About this task: All lines between the start of the listing below and the line containing "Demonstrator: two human", inclusive, must be repeated exactly.

Provided data:
[Start of Attachment]

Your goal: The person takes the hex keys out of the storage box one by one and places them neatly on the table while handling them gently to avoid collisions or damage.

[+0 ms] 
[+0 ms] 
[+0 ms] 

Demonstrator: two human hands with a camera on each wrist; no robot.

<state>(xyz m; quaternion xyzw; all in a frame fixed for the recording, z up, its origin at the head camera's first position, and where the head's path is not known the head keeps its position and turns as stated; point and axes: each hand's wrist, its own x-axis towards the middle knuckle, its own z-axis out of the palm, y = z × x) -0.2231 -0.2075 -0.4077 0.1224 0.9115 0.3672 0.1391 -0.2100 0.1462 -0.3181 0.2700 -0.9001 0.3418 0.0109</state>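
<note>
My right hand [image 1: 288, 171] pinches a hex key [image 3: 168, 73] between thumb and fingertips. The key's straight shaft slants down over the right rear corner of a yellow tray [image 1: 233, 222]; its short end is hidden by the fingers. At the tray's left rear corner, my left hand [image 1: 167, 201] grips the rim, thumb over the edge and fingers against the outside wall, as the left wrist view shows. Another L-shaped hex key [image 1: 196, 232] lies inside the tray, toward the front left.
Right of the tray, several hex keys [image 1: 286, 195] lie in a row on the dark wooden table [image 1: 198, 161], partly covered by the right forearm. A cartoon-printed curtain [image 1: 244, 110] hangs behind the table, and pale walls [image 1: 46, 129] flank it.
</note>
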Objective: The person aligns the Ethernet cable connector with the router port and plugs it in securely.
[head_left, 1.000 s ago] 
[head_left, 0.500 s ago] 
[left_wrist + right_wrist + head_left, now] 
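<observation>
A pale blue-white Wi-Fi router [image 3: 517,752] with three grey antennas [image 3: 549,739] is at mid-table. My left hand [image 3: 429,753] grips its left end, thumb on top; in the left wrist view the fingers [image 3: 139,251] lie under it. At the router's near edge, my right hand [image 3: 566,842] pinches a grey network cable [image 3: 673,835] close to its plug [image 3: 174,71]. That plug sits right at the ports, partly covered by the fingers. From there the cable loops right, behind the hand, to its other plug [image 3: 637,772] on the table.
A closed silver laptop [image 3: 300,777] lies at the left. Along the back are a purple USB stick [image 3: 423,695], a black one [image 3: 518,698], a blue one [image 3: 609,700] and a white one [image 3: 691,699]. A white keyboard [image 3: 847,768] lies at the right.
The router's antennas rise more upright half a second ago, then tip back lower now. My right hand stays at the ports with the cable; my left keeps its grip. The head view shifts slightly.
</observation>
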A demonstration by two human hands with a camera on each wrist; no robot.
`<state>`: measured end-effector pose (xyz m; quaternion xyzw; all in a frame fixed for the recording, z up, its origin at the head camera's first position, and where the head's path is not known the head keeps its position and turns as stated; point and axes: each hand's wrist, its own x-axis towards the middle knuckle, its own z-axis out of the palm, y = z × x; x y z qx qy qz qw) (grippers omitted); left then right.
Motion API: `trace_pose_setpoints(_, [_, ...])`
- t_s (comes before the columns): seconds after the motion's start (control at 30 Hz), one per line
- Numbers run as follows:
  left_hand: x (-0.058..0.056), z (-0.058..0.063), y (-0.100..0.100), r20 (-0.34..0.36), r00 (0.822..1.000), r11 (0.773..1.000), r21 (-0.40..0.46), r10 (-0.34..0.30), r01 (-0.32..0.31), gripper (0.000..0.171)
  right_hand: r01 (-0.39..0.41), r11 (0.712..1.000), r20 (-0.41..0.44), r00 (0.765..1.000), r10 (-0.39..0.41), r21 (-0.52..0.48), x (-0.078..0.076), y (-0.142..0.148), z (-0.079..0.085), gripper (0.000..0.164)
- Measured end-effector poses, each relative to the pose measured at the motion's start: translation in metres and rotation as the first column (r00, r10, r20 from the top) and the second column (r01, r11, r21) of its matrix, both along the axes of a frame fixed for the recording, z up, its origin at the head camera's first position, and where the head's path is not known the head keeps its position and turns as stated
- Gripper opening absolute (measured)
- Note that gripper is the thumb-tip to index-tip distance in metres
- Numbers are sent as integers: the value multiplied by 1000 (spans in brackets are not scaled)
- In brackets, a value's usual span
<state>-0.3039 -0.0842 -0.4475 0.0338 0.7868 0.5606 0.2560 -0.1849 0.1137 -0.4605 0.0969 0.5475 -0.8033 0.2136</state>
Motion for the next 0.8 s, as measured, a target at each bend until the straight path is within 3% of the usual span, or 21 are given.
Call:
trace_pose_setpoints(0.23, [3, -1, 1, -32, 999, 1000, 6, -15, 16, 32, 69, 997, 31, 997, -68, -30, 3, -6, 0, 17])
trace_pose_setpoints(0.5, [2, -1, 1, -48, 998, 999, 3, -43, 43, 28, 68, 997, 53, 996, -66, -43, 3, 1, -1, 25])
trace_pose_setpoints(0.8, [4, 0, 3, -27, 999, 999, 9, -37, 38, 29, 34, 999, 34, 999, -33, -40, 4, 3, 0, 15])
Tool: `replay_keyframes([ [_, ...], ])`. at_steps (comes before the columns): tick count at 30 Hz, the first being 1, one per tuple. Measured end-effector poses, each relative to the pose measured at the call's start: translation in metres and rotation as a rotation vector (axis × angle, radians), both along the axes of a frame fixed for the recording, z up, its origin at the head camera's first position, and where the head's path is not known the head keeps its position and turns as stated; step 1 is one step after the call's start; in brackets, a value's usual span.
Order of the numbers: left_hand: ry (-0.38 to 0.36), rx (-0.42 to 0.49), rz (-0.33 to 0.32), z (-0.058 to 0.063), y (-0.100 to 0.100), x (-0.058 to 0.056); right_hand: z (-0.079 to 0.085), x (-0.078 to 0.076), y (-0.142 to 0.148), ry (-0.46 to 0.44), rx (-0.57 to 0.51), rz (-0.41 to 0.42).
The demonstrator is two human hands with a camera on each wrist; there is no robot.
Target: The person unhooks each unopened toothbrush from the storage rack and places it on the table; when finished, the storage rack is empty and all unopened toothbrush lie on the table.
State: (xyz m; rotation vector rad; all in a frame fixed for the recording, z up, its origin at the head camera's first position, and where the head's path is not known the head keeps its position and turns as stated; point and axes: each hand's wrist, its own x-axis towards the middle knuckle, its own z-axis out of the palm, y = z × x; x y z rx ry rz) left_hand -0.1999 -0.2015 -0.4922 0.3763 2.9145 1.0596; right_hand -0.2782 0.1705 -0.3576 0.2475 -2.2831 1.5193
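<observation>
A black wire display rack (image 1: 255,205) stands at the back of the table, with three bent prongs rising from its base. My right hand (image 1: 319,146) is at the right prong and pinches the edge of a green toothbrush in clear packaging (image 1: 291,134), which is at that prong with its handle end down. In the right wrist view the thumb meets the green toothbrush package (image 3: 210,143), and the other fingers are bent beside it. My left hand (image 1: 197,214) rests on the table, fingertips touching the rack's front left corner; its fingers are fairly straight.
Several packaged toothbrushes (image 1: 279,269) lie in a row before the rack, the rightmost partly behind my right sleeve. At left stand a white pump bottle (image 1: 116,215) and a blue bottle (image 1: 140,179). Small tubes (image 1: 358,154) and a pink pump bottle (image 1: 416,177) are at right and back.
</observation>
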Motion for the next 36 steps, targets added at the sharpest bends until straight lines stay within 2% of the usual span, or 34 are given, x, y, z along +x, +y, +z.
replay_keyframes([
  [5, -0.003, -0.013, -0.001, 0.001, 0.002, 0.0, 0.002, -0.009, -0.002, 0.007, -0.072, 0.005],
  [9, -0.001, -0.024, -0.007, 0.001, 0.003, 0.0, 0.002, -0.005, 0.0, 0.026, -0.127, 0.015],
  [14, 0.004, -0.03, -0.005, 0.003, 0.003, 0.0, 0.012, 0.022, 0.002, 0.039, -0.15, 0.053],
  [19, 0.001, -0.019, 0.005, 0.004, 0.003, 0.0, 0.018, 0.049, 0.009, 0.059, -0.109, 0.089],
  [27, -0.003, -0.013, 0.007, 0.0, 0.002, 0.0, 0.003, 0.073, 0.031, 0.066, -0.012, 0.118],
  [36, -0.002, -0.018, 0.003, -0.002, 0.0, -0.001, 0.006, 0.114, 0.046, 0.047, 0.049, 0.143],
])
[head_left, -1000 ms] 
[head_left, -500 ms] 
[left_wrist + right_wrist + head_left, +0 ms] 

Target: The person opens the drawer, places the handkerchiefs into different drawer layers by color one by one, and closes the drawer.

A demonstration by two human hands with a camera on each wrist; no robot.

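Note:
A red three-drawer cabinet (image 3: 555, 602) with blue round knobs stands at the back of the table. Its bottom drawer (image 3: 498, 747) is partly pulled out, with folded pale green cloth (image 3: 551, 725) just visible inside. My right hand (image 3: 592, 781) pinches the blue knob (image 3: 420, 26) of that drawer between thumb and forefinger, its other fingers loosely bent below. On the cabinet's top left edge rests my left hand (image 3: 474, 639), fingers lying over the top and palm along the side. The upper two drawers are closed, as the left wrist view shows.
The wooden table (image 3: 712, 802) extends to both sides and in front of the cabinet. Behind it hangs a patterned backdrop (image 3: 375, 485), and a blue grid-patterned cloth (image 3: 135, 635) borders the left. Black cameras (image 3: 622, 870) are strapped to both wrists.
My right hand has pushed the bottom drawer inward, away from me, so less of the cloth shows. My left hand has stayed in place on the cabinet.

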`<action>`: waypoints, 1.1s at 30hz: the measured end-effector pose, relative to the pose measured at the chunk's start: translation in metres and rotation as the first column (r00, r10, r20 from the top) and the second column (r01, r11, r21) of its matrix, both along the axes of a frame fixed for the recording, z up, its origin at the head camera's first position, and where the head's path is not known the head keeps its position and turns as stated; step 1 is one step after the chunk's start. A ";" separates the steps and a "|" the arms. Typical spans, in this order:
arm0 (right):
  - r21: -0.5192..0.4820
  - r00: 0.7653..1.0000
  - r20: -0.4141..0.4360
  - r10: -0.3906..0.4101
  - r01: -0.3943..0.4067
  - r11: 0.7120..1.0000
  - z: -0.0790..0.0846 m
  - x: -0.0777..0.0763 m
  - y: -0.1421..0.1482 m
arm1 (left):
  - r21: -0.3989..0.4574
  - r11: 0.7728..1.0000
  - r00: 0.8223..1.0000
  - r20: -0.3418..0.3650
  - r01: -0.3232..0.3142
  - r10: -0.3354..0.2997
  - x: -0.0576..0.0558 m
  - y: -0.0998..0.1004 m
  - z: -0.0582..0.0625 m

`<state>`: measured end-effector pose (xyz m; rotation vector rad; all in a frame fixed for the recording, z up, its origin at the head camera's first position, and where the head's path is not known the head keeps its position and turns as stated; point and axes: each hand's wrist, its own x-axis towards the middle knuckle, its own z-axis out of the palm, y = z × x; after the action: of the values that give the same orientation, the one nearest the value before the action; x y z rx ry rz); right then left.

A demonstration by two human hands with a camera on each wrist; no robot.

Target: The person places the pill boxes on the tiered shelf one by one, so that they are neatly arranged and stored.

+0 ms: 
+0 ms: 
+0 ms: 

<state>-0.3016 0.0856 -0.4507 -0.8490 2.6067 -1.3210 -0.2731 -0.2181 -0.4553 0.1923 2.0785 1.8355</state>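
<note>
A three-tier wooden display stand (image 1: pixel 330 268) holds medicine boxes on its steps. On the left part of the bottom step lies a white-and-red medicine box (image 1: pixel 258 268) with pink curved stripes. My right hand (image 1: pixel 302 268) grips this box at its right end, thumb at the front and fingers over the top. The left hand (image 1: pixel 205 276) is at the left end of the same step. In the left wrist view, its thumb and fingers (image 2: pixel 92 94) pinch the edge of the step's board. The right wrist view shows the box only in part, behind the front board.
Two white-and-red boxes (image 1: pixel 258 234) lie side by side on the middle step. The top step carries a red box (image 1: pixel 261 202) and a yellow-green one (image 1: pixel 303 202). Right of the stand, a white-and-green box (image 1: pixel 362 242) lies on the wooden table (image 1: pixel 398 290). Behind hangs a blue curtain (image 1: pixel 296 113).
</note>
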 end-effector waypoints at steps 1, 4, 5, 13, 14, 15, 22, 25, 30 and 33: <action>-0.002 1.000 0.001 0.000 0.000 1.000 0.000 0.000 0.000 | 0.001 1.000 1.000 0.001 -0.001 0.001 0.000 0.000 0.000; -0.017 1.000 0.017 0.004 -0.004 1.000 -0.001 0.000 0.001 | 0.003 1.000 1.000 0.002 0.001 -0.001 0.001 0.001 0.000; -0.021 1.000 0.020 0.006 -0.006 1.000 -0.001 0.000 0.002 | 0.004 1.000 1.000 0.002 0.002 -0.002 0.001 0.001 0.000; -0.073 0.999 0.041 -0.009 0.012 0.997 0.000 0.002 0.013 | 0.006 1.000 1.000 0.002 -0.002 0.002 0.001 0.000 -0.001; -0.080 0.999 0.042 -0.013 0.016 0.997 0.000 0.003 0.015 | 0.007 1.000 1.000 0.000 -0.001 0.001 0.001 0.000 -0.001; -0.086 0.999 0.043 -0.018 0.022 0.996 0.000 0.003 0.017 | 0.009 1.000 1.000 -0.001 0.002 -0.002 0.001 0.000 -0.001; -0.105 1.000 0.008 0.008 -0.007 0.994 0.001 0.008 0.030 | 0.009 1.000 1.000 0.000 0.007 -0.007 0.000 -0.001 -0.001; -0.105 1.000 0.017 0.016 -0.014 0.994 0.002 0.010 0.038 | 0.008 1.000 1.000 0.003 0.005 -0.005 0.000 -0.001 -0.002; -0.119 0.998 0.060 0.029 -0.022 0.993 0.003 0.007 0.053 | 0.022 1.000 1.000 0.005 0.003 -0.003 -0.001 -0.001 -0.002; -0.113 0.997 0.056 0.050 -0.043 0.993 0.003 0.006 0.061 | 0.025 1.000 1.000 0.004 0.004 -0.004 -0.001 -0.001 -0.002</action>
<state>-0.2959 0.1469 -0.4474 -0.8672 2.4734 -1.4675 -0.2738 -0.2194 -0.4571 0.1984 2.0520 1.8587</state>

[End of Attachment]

Response:
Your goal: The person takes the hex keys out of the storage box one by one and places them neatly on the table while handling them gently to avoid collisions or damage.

[+0 ms] 
[+0 ms] 
[+0 ms] 

Demonstrator: two human hands with a camera on each wrist; no robot.

This exercise requires nothing further.